§ **Action item**
Restate the entries word for word, leaving nothing out.

(Data provided)

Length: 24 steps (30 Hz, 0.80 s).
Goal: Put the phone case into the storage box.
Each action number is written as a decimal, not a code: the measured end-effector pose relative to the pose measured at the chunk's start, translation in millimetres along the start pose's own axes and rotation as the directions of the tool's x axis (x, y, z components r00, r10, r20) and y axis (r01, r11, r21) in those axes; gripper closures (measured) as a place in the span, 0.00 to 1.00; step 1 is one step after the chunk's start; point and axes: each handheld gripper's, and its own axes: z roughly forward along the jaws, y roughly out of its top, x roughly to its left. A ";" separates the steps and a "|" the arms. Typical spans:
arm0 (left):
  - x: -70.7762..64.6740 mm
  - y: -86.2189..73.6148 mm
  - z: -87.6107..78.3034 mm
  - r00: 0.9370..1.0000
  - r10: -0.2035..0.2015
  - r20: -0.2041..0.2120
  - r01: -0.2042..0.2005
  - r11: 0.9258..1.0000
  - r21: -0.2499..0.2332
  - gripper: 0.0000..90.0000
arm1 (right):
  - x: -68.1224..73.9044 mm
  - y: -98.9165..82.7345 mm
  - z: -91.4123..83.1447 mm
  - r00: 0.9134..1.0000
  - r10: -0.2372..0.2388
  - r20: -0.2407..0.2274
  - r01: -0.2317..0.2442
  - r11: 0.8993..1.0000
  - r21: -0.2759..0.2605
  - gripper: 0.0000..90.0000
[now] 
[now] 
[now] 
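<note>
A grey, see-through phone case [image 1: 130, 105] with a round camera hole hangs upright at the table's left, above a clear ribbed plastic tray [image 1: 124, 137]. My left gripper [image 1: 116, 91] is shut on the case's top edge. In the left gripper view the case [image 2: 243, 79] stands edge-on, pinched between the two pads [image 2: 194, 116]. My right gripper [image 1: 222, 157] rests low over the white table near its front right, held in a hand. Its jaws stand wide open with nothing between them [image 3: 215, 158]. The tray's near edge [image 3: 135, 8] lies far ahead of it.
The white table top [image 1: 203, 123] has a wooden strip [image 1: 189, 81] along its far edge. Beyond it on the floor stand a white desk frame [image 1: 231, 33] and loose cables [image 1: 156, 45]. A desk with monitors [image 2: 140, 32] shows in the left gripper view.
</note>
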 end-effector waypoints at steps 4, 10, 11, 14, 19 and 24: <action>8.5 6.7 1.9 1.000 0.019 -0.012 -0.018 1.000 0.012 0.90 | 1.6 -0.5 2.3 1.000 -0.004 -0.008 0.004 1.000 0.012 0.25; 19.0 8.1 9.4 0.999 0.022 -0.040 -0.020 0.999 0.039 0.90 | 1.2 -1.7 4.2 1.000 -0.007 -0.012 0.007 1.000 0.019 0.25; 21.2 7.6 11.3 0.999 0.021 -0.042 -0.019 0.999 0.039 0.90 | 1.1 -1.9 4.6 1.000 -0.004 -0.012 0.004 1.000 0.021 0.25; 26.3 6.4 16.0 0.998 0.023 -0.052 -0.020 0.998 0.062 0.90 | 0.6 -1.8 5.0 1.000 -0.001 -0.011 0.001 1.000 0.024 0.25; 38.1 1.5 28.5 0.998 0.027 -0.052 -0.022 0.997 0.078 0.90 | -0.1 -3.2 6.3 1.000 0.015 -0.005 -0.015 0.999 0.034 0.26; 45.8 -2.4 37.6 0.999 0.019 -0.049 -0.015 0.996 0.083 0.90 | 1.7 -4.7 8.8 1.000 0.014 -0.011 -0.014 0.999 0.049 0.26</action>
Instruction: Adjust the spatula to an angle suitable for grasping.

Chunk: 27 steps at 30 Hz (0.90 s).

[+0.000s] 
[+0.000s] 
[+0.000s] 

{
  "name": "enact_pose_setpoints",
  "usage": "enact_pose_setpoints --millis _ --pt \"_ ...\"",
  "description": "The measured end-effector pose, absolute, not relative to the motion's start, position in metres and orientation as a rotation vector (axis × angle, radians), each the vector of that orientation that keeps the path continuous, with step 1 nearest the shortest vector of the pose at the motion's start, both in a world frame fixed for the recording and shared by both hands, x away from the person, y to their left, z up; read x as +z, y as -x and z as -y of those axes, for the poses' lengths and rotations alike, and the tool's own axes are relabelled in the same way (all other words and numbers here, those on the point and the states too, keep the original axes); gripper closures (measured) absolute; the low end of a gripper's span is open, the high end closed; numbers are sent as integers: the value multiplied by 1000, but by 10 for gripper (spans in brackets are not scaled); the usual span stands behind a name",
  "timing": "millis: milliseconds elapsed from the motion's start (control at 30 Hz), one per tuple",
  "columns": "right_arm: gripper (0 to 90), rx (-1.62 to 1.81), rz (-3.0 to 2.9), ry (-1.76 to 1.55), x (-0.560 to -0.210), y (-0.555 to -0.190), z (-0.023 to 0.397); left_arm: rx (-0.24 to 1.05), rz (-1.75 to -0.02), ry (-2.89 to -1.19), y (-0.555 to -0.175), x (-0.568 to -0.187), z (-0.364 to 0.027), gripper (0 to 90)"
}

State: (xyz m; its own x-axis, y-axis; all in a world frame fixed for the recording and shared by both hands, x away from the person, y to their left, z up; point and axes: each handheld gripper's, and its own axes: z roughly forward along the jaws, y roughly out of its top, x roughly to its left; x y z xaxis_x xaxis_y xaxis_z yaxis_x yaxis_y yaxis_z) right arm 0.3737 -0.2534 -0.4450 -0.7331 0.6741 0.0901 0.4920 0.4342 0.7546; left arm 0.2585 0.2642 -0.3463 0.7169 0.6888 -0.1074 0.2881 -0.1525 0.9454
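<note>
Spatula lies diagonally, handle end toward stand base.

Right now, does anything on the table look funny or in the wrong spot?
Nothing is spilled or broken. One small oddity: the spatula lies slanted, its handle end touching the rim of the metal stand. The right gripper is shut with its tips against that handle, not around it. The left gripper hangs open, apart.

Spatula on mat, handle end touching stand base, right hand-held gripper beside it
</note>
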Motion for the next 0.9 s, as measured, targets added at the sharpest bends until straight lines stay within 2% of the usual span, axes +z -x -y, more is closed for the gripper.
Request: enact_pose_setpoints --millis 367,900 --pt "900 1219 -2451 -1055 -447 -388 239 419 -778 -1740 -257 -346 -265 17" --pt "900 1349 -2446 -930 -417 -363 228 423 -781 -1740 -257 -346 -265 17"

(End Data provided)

§ **Exercise answer**
Length: 24 steps (30 Hz, 0.80 s).
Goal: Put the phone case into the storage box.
Each action number is written as a decimal, not a code: the measured end-effector pose relative to the pose measured at the chunk's start, translation in millimetres along the start pose's own axes and rotation as the directions of the tool's x axis (x, y, z components r00, r10, r20) and y axis (r01, r11, r21) in those axes; gripper closures (measured) as a place in the span, 0.00 to 1.00; step 1 is one step after the chunk's start; point and axes: each handheld gripper's, and its own axes: z roughly forward along the jaws, y roughly out of its top, x roughly to its left. A ";" separates the steps and a "|" the arms. Typical spans:
arm0 (left):
  - x: -70.7762..64.6740 mm
  - y: -86.2189..73.6148 mm
  - z: -87.6107..78.3034 mm
  - r00: 0.9370..1.0000
  - r10: -0.2035..0.2015
  - r20: -0.2041..0.2120
  - r01: -0.2042..0.2005
  - r11: 0.9258..1.0000
  - r21: -0.2499..0.2332
  - gripper: 0.0000..90.0000
arm1 (right):
  - x: -68.1224..73.9044 mm
  - y: -98.9165..82.7345 mm
  - z: -91.4123..83.1447 mm
  - r00: 0.9134..1.0000
  - r10: -0.2372..0.2388
  - r20: -0.2407..0.2274
  - r01: -0.2317..0.2442
  - r11: 0.8993..1.0000
  - r21: -0.2759..0.2605
  - gripper: 0.0000..90.0000
[now] 
[now] 
[now] 
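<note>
A grey, see-through phone case [image 1: 130, 105] with a round camera hole hangs upright at the table's left, above a clear ribbed plastic tray [image 1: 124, 137]. My left gripper [image 1: 116, 91] is shut on the case's top edge. In the left gripper view the case [image 2: 243, 79] stands edge-on, pinched between the two pads [image 2: 194, 116]. My right gripper [image 1: 222, 157] rests low over the white table near its front right, held in a hand. Its jaws stand wide open with nothing between them [image 3: 215, 158]. The tray's near edge [image 3: 135, 8] lies far ahead of it.
The white table top [image 1: 203, 123] has a wooden strip [image 1: 189, 81] along its far edge. Beyond it on the floor stand a white desk frame [image 1: 231, 33] and loose cables [image 1: 156, 45]. A desk with monitors [image 2: 140, 32] shows in the left gripper view.
</note>
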 end-effector waypoints at steps 4, 10, 11, 14, 19 and 24: <action>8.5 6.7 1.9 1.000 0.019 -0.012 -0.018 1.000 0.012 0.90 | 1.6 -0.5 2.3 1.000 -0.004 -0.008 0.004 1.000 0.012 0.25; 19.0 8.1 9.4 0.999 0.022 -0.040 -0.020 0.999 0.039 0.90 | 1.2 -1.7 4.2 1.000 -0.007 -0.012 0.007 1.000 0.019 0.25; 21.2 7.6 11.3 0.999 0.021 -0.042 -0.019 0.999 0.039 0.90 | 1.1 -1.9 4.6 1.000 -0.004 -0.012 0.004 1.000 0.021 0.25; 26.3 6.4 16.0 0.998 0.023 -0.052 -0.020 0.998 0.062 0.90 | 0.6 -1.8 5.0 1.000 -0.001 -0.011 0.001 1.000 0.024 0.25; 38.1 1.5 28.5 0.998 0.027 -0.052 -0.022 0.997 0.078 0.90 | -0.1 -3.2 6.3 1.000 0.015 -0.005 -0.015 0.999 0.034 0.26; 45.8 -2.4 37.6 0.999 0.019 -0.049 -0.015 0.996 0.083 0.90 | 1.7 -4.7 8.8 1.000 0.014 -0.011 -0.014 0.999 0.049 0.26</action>
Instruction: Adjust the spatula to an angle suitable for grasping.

Chunk: 27 steps at 30 Hz (0.90 s).

[+0.000s] 
[+0.000s] 
[+0.000s] 

{
  "name": "enact_pose_setpoints",
  "usage": "enact_pose_setpoints --millis _ --pt \"_ ...\"",
  "description": "The measured end-effector pose, absolute, not relative to the motion's start, position in metres and orientation as a rotation vector (axis × angle, radians), each the vector of that orientation that keeps the path continuous, with step 1 nearest the shortest vector of the pose at the motion's start, both in a world frame fixed for the recording and shared by both hands, x away from the person, y to their left, z up; read x as +z, y as -x and z as -y of those axes, for the poses' lengths and rotations alike, and the tool's own axes are relabelled in the same way (all other words and numbers here, those on the point and the states too, keep the original axes); gripper closures (measured) absolute; the low end of a gripper's span is open, the high end closed; numbers are sent as integers: the value multiplied by 1000, but by 10 for gripper (spans in brackets are not scaled); the usual span stands behind a name",
  "timing": "millis: milliseconds elapsed from the motion's start (control at 30 Hz), one per tuple",
  "columns": "right_arm: gripper (0 to 90), rx (-1.62 to 1.81), rz (-3.0 to 2.9), ry (-1.76 to 1.55), x (-0.560 to -0.210), y (-0.555 to -0.190), z (-0.023 to 0.397); left_arm: rx (-0.24 to 1.05), rz (-1.75 to -0.02), ry (-2.89 to -1.19), y (-0.555 to -0.175), x (-0.568 to -0.187), z (-0.364 to 0.027), gripper (0 to 90)"
}

State: (xyz m; its own x-axis, y-axis; all in a world frame fixed for the recording and shared by both hands, x away from the person, y to their left, z up; point and axes: each handheld gripper's, and its own axes: z roughly forward along the jaws, y roughly out of its top, x roughly to its left; x y z xaxis_x xaxis_y xaxis_z yaxis_x yaxis_y yaxis_z) right arm 0.3737 -0.2534 -0.4450 -0.7331 0.6741 0.0901 0.4920 0.4342 0.7546; left arm 0.2585 0.2642 -0.3463 0.7169 0.6888 -0.1074 0.2881 -0.1525 0.9454
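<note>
Spatula lies diagonally, handle end toward stand base.

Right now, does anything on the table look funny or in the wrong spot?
Nothing is spilled or broken. One small oddity: the spatula lies slanted, its handle end touching the rim of the metal stand. The right gripper is shut with its tips against that handle, not around it. The left gripper hangs open, apart.

Spatula on mat, handle end touching stand base, right hand-held gripper beside it
</note>
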Motion for the next 0.9 s, as measured, targets added at the sharpest bends until straight lines stay within 2% of the usual span, axes +z -x -y, more is closed for the gripper.
Request: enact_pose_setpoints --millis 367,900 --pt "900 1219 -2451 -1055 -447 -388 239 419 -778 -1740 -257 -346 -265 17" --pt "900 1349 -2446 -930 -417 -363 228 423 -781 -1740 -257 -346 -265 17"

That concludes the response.